The Challenge
A retail brand with more than 2,000 employees and locations across the country sought to streamline its certificate lifecycle management solution and integrate its devices into the Microsoft ecosystem. To do this, the company decided to migrate its 1,000+ devices from AirWatch to Intune. However, the transition required careful management to mitigate a potential visibility gap that could lead to orphaned certificates and license waste.
A number of challenges presented themselves during the migration:
- Infrastructure management. Every device profile, configuration payload, and certificate delivery mechanism had to be rebuilt.
- Retail continuity. Store employees depend on Wi-Fi for point-of-sale, inventory, and customer-facing systems. Any disruption to certificate-based authentication during the MDM transition would directly affect operations and revenue.
- WSTEP for domain-joined devices. Some Windows devices required WSTEP configuration rather than standard Intune SCEP, adding another layer to the migration.
- System integration. The migration required re-plumbing the certificate delivery architecture to maintain security standards that were in line with the infrastructure shift.
The IT infrastructure team worked closely with SecureW2 engineers to orchestrate the migration without disruption.
The Solution
The work included rebuilding SCEP profiles in Intune to replace AirWatch certificate delivery, configuring WSTEP for domain-joined Windows devices that could not use standard SCEP enrollment, and validating Meraki wireless compatibility after the MDM switch.
The approach preserved the existing PKI hierarchy and Cloud RADIUS configuration. Certificates issued through the new Intune SCEP profiles used the same certificate authority chain, so Meraki and Cloud RADIUS required no reconfiguration. The company also implemented an advanced device enrollment model, automatically revoking certificates when they are no longer needed.
All throughout the migration, devices at retail stores continued authenticating to the same EAP-TLS SSID so there was no interruption in service.
The Results
- Strengthened security posture. The integration enabled real-time, automated certificate revocation, ensuring that certificates are invalidated when employees leave or devices are lost.

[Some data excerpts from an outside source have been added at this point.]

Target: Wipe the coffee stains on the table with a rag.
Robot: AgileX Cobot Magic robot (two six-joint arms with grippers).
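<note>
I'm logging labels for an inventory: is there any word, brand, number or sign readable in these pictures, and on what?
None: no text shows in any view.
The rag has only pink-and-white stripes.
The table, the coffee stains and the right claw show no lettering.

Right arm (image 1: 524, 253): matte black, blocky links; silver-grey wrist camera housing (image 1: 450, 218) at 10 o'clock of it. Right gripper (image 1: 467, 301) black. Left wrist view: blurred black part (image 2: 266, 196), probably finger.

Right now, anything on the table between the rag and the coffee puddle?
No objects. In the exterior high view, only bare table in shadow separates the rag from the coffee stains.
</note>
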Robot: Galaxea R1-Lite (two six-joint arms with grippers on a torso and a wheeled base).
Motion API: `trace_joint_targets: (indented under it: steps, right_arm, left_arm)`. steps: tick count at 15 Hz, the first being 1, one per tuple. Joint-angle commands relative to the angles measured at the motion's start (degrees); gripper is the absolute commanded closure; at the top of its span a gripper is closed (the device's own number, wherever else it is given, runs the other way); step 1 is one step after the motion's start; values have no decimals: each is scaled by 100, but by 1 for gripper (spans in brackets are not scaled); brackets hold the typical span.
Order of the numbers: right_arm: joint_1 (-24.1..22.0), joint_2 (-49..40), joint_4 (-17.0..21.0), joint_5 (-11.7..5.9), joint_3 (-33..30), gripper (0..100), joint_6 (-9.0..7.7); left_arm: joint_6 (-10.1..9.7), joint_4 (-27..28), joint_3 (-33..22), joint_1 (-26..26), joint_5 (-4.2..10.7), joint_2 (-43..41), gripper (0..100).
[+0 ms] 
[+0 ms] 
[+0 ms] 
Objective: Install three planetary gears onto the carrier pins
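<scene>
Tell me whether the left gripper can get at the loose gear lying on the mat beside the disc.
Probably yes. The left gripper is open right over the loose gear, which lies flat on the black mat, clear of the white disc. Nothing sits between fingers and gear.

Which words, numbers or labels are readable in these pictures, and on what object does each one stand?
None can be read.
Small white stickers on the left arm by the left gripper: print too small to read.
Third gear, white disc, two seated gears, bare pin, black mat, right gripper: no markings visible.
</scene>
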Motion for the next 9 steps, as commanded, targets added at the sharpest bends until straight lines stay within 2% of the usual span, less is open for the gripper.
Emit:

- MDM-agnostic PKI. The same cloud PKI and Cloud RADIUS supported both AirWatch and Intune without new certificate authorities or RADIUS changes.
- Retail operations uninterrupted. Certificate-based Wi-Fi stayed live for store employees throughout the MDM transition.
The completed migration positions the retailer on a modern MDM foundation with the same certificate infrastructure running underneath. With Intune now handling all device profiles, the team has a single management plane for certificate delivery across retail locations and corporate offices — a simpler architecture than the AirWatch-era setup.